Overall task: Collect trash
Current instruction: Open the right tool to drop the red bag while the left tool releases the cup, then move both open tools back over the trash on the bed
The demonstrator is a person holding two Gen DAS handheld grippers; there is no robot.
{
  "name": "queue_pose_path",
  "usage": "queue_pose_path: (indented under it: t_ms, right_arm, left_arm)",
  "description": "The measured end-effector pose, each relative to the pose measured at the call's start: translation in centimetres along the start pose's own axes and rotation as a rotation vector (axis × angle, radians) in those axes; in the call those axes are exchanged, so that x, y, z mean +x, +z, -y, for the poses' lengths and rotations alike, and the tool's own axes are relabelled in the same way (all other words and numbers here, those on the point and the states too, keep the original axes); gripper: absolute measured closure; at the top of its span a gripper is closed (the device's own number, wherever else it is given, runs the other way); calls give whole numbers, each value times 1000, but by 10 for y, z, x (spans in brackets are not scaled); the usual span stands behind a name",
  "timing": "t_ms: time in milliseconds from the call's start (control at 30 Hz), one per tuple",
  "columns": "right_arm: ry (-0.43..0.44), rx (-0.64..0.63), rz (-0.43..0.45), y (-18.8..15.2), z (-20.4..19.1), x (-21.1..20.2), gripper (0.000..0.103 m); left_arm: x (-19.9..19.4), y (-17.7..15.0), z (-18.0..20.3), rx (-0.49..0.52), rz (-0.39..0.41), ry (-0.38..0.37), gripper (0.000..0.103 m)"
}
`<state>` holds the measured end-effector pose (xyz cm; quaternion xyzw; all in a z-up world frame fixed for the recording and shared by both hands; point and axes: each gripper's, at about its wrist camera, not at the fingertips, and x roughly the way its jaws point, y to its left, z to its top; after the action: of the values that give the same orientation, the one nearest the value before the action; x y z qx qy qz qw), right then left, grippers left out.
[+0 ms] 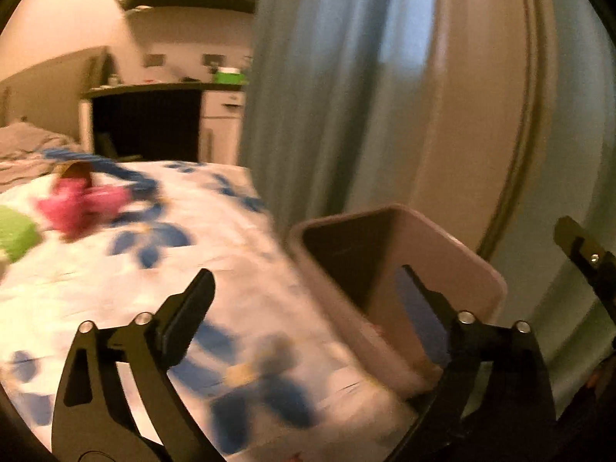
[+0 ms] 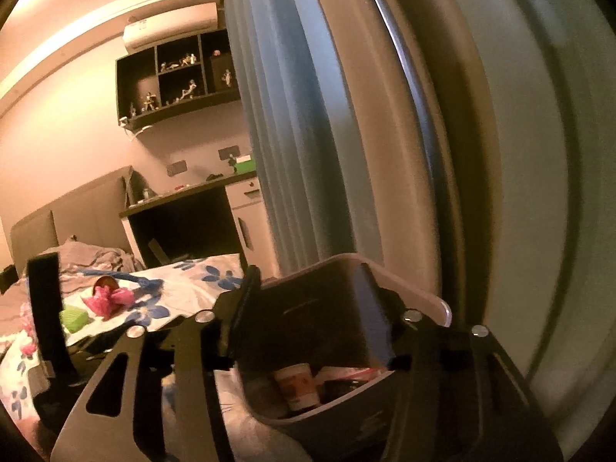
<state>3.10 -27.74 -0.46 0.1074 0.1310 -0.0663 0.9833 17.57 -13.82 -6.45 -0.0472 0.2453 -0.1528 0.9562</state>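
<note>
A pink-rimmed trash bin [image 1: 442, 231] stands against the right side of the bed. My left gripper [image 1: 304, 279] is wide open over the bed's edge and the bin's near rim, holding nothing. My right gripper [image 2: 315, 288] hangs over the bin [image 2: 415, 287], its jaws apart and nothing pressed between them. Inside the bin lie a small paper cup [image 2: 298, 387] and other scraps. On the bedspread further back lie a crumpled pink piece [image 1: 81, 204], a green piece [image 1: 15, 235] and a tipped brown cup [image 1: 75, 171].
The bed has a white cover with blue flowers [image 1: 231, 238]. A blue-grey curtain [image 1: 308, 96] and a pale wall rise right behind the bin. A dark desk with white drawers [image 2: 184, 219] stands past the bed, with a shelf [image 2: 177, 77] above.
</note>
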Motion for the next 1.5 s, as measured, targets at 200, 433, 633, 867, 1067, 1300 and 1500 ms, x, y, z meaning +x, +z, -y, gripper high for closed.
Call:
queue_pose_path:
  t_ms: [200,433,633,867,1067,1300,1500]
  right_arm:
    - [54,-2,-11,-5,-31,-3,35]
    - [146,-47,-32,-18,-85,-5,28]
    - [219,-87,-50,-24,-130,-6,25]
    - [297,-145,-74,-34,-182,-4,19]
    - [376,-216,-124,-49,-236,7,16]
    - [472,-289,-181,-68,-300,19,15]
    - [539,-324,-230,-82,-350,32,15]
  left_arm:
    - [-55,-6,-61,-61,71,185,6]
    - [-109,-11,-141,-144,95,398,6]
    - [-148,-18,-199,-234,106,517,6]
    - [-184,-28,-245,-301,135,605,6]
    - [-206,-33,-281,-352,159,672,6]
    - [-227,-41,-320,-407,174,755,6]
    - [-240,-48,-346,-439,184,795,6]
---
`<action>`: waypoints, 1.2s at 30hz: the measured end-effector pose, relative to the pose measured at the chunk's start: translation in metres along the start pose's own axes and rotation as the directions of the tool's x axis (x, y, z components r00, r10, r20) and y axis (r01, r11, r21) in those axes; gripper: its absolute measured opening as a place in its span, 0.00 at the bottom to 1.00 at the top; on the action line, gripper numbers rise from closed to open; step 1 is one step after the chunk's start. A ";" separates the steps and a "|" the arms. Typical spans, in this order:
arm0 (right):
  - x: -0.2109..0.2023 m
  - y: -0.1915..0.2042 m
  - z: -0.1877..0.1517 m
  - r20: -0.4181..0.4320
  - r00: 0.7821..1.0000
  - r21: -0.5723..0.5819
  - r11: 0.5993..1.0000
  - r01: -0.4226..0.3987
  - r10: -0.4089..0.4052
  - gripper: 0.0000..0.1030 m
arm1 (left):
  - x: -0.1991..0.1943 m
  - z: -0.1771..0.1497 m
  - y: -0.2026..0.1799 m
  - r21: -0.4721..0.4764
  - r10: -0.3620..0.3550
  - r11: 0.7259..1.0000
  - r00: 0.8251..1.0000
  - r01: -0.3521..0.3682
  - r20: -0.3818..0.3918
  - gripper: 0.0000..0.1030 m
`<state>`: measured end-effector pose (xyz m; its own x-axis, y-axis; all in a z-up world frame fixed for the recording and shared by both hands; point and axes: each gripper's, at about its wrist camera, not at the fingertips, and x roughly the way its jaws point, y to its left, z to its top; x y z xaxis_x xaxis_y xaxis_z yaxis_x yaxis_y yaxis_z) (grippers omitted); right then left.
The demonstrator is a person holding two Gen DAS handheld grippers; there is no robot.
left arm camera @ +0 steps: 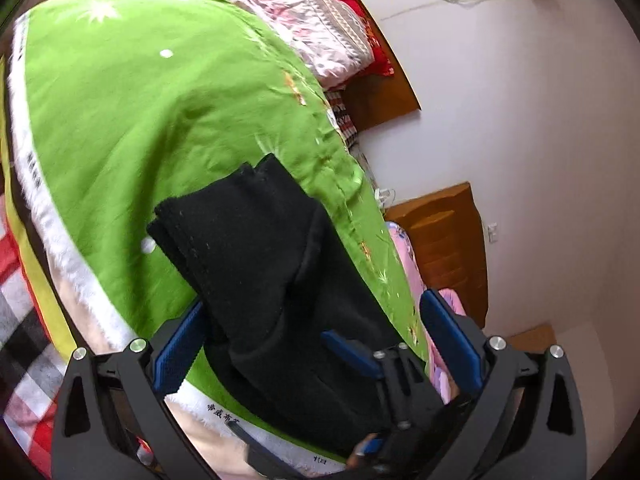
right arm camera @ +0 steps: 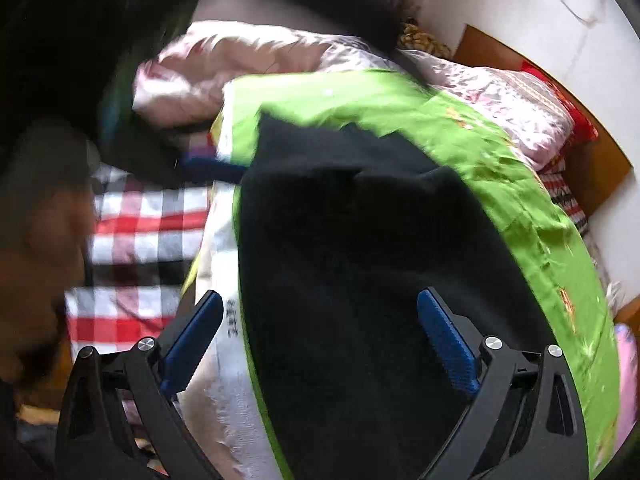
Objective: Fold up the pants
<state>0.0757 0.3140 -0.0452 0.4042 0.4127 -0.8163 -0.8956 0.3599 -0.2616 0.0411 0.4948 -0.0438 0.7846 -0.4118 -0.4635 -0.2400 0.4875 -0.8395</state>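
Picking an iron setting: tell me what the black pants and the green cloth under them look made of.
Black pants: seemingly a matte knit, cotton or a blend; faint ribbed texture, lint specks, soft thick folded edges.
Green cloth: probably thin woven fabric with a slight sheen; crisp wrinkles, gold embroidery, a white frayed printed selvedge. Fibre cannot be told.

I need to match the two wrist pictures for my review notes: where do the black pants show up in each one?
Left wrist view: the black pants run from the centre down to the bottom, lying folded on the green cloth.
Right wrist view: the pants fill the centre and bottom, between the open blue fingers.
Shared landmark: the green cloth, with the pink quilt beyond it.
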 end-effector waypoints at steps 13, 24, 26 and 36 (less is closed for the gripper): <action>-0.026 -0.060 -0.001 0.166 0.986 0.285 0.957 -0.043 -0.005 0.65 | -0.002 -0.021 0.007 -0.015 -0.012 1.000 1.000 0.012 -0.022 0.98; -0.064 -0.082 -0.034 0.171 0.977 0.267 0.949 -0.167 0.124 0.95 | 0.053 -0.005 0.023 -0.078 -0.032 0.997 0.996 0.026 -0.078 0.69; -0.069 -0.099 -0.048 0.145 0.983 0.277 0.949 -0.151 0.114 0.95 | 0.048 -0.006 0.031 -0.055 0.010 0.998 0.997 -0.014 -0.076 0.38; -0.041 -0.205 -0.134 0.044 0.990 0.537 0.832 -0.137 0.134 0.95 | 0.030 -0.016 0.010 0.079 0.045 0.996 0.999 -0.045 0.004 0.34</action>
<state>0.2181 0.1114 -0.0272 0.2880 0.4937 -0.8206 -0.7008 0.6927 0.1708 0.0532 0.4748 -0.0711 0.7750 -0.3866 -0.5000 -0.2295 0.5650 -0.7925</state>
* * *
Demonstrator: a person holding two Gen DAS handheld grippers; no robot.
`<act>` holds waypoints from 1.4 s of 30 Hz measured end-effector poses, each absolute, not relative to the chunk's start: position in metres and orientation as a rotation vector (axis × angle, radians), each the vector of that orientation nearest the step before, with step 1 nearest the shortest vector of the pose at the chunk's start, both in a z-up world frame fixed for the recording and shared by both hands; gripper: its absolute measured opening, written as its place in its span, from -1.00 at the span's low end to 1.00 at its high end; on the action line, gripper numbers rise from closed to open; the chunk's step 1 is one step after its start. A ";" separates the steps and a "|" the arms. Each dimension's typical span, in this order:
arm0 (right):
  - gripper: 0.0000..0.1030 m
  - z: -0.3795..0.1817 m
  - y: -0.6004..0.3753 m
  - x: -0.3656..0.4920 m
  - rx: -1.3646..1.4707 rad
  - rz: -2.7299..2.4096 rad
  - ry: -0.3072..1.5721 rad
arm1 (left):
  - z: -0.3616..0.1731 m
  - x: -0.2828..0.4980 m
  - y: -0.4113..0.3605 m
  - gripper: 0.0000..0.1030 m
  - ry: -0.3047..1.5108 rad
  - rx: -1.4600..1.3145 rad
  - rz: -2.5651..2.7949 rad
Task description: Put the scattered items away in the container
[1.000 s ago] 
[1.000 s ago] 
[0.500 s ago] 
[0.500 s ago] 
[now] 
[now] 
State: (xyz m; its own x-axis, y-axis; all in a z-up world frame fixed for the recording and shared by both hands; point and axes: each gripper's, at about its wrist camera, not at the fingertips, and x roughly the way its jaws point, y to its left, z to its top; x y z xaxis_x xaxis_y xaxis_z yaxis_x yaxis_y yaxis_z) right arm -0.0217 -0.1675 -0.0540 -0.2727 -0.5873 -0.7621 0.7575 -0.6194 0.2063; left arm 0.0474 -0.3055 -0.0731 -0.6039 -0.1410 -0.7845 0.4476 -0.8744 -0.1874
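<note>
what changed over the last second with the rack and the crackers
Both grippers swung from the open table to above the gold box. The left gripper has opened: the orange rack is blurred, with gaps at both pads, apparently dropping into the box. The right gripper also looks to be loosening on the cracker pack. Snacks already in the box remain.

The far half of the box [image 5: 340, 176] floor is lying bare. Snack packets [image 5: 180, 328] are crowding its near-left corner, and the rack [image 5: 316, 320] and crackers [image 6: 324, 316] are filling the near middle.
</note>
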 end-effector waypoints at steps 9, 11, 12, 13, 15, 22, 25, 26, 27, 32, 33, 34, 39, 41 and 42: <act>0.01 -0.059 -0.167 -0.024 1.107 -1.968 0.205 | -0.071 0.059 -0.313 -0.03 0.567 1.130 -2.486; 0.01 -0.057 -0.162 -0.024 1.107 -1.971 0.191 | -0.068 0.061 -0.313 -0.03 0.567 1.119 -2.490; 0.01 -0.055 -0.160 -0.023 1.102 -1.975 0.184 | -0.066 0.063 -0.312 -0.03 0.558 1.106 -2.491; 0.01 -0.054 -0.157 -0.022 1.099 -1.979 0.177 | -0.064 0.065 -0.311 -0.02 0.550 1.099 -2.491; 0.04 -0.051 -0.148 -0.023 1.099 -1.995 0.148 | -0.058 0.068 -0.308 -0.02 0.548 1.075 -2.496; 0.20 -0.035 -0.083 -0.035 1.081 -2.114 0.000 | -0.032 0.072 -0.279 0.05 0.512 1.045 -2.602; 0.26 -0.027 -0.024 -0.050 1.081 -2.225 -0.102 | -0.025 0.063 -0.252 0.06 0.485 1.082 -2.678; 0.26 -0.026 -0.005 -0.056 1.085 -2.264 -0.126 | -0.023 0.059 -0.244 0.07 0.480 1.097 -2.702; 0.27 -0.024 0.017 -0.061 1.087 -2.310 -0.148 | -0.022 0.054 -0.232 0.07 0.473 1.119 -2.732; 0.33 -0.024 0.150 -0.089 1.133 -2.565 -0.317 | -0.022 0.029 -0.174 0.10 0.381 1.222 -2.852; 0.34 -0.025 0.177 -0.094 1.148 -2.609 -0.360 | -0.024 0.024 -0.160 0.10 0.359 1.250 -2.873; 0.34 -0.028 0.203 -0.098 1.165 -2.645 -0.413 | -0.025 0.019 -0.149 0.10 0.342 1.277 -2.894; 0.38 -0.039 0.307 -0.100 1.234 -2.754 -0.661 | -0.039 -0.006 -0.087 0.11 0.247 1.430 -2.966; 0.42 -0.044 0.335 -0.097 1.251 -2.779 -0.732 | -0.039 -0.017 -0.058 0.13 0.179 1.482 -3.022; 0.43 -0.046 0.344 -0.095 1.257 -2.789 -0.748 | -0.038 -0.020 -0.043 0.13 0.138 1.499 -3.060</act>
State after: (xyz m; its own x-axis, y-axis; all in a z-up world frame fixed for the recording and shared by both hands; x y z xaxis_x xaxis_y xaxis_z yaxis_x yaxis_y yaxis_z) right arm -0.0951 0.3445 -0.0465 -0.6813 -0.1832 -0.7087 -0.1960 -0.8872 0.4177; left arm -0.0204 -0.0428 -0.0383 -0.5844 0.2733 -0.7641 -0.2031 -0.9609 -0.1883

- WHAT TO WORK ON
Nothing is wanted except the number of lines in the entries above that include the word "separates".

- SOLVED PROBLEM
2